- [Your assignment]
Look through the material below. Return exactly the lines from the one with "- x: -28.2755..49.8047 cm" through the one with "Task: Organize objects", both included.
=== Section Start ===
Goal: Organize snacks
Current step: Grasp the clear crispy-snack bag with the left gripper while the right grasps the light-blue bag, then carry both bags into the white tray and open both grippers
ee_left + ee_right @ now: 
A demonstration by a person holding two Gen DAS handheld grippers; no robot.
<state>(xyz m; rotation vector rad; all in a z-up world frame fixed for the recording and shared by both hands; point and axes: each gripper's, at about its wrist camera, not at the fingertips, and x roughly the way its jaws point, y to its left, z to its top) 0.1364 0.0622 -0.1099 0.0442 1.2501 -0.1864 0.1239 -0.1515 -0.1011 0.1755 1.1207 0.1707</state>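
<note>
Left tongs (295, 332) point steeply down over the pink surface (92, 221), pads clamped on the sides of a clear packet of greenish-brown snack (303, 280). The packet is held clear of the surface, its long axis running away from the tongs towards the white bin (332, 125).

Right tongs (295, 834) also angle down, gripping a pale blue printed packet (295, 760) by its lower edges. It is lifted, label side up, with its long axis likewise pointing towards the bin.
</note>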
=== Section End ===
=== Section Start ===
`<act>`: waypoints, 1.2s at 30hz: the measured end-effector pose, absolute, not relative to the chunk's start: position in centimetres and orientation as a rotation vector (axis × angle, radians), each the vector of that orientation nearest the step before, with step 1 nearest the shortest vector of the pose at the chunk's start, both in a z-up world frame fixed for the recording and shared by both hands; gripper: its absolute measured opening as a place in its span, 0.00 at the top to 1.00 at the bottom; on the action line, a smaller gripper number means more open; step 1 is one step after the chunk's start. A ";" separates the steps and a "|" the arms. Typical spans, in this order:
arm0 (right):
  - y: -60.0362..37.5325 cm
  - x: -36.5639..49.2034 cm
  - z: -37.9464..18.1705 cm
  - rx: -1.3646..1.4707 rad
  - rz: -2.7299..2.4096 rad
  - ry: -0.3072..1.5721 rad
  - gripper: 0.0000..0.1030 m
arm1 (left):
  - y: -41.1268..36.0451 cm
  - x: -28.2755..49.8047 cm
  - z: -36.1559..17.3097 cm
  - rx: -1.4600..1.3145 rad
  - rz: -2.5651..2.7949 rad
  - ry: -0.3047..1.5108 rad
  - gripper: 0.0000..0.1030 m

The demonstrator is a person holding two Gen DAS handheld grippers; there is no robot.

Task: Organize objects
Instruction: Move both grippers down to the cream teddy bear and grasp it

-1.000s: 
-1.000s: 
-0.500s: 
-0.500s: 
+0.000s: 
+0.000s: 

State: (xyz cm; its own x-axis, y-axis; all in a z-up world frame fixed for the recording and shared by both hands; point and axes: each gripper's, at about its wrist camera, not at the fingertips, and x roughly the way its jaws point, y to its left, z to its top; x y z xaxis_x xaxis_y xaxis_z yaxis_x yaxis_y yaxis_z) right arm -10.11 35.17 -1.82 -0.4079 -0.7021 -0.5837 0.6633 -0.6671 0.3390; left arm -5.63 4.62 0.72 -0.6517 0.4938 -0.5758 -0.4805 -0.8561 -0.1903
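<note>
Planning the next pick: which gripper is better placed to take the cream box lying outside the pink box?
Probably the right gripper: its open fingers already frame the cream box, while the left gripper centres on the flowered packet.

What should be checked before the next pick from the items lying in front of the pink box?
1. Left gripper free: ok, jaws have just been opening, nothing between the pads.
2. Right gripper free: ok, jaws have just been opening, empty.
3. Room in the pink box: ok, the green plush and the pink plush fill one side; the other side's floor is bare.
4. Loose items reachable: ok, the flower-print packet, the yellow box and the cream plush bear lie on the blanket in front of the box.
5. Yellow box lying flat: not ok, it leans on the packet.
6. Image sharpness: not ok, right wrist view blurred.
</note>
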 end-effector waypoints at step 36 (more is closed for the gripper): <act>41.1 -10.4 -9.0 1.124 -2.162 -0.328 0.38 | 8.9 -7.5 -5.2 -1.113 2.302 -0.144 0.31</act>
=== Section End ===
- [Task answer]
  - x: -28.2755..49.8047 cm
  - z: -36.1559..17.3097 cm
  - rx: -1.4600..1.3145 rad
  - rz: -2.5651..2.7949 rad
  - ry: -0.3047..1.5108 rad
  - gripper: 0.0000..0.1030 m

The demonstrator is a person holding two Gen DAS handheld grippers; there is no robot.

Task: Organize objects

That completes the answer to the exercise.